2.         A mathematical model for the interactive design system.  Traditional shape grammars permit the random generation of design solutions within the languages they codify.  These designs are syntactically correct but there is no way to guarantee that they match given requirements, that is, that they are semantically correct too.  Existing approaches to this problem propose the use of stochastic processes, which use trial and error to guide the generation of designs towards the goal.  Such processes might take several hours before finding a solution and, therefore, they are not suitable for web-based implementations intended for use by prospective clients.  The proposed model takes a deterministic approach as a way of reducing the generation time.  Such model is an extension of the grammar formalism and it includes a shape grammar, a description grammar, and a set of heuristics that allows the generation of a design solution that matches requirements given a priori.  This model is called a discursive grammar.

3.         The prototype of a Web page for explaining the grammar in a visually understandable way.  Traditional documents on shape grammars tend to be very technical and mathematically oriented texts.  Such features make it difficult for non-technically oriented designers to use grammars in practice thereby preventing a greater interest in the development of further research.  An interactive Web page in which the process of developing and using the grammar is described using interactive gadgets is, therefore, proposed as a way to overcome such difficulties.  The Web page is a major part of the mass customization system mentioned above and it includes a catalog of existing designs to be browsed by prospective clients, a tool for teaching the designers how to design houses in the language defined by the grammar and, ultimately, a mechanism for generating new houses on line.
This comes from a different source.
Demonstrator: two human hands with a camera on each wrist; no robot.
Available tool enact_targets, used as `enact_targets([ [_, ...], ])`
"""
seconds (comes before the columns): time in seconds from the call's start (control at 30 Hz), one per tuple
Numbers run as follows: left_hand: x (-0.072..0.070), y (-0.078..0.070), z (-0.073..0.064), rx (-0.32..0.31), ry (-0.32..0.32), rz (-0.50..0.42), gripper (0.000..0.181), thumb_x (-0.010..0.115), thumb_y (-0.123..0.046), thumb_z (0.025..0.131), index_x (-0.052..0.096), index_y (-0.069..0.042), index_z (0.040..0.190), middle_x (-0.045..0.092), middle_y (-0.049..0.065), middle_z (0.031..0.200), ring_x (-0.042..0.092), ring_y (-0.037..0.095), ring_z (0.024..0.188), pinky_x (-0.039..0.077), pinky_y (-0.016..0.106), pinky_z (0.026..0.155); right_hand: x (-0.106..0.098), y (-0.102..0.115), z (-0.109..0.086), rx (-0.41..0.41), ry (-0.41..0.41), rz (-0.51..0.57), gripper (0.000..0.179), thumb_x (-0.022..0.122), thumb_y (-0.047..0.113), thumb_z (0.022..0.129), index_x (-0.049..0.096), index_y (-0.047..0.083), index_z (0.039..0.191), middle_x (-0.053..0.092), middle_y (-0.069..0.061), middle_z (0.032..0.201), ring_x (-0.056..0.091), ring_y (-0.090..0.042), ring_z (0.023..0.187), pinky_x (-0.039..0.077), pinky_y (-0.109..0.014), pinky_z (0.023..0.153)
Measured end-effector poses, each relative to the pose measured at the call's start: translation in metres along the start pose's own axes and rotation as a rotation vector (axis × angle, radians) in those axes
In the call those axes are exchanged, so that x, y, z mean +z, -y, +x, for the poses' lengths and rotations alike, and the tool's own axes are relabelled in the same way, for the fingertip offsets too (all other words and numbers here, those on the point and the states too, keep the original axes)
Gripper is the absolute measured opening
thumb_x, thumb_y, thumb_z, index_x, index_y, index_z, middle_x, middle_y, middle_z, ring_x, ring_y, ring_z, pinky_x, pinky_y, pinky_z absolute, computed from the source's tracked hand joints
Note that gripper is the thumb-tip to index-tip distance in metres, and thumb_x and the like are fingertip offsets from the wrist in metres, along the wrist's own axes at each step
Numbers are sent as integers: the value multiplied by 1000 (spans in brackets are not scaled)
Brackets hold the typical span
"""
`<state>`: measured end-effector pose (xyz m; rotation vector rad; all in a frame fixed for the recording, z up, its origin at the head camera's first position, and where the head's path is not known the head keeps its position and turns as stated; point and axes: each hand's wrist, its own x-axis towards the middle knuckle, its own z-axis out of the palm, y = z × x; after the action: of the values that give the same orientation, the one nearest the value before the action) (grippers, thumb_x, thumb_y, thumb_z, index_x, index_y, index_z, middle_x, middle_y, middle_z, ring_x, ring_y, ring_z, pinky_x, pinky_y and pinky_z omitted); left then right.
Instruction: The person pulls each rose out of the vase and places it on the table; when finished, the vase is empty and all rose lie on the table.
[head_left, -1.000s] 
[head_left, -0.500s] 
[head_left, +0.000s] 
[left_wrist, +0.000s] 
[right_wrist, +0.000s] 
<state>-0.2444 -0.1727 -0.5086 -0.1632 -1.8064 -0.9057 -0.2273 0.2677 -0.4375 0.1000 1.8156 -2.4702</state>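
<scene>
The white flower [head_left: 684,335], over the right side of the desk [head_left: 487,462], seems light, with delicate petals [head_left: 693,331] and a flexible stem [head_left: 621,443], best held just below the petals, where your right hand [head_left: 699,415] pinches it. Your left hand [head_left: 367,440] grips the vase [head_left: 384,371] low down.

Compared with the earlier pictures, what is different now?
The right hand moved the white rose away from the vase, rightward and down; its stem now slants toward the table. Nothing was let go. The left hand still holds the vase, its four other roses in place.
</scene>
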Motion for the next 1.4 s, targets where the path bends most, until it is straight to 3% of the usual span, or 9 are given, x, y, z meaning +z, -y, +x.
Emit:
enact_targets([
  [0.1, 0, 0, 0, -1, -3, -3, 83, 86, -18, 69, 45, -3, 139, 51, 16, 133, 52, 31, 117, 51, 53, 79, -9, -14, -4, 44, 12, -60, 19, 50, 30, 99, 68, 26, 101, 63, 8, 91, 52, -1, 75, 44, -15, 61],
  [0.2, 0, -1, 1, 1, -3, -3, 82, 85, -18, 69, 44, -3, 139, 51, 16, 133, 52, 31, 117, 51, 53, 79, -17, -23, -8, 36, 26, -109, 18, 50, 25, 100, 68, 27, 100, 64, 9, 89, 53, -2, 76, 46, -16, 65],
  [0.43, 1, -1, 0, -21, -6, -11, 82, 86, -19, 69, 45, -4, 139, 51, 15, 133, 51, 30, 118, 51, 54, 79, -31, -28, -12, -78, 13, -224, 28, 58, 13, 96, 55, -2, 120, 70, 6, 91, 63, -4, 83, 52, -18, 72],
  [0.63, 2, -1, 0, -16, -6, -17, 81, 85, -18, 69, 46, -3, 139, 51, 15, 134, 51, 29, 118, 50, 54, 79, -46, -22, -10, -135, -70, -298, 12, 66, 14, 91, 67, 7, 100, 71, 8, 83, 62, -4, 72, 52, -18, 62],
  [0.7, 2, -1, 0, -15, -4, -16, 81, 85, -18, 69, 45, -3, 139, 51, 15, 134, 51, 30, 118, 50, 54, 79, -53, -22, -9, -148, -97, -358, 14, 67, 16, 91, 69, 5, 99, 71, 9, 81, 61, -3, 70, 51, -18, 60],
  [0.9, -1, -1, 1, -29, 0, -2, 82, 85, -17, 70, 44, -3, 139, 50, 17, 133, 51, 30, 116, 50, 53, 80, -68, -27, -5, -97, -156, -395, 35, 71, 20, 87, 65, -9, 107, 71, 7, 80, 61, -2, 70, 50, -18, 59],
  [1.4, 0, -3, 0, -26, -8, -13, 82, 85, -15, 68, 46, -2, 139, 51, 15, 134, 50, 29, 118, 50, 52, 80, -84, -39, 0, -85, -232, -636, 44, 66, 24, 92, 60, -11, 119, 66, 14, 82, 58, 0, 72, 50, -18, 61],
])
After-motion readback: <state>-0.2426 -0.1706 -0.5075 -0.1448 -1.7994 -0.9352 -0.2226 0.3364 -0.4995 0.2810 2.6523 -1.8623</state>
4.         A rigorous method for understanding and teaching Siza's style at Malagueira.  Traditional studies on the history of architecture tend to describe a particular style without saying how to actually generate new designs in the style.  The dissertation uses as a case study the Malagueira houses designed by Álvaro Siza and a grammar is proposed for this style. The study goes one step beyond previous grammars as it uses the designer as a source of information and proposes a model for the designer's decision-making process while designing.  By describing how to generate designs in this style with mathematical rigor, the study gives one step towards the explanation of architectural qualities in a rigorous way.  Similar methods might be applied to other styles.

Similar approaches could be developed for the work of other architects. Such approaches could depart from existing work of those architects as described for Siza, or be targeted at the development of new languages of designs from scratch. The interactive systems created as a result would function as amplifiers of architects to such an extent that it is reasonable to consider that they become virtual architects.

4. References

1 - Radford, A. and Gero, John - Design by Optimization in Architecture, Building, and Construction, Van Nostrand Reinhold, New York, 1988.


2 - PORTAS, Nuno, GOMES, Ruy – Estudo das funções e da exigência de áreas da habitação - Necessidades familiares e áreas da habitação. Análise de exigências por função da habitação. Volume II. Lisboa, Ed. LNEC, 1964b.


3 - PEDRO, J. Branco - Indicadores de Qualidade Arquitectónica Habitacional. Dissertação apresentada em cumprimento das exigências de provas de doutoramento na Faculdade de Arquitectura da Universidade do Porto. Porto, Ed. FAUP, 2000.


4 - Winston, Patrick - Artificial Intelligence, Addison-Wesley, New York, 1993.


5 - Korf, Richard E. - Space-Efficient Algorithms, in ACM Computing Surveys, Vol. 27, No. 3 September 1995.


6 - Stiny G, 1981, "A note on the description of designs" Environment and Planning B: Planning and Design 8 257-267.


7 - Stiny, G., Gips, J. - Shape Grammars and the Generative Specification of painting and Sculpture. In C V Freiman (ed) Information Processing 71, pages 1460-1465, Amsterdan, North-Holland, 1972.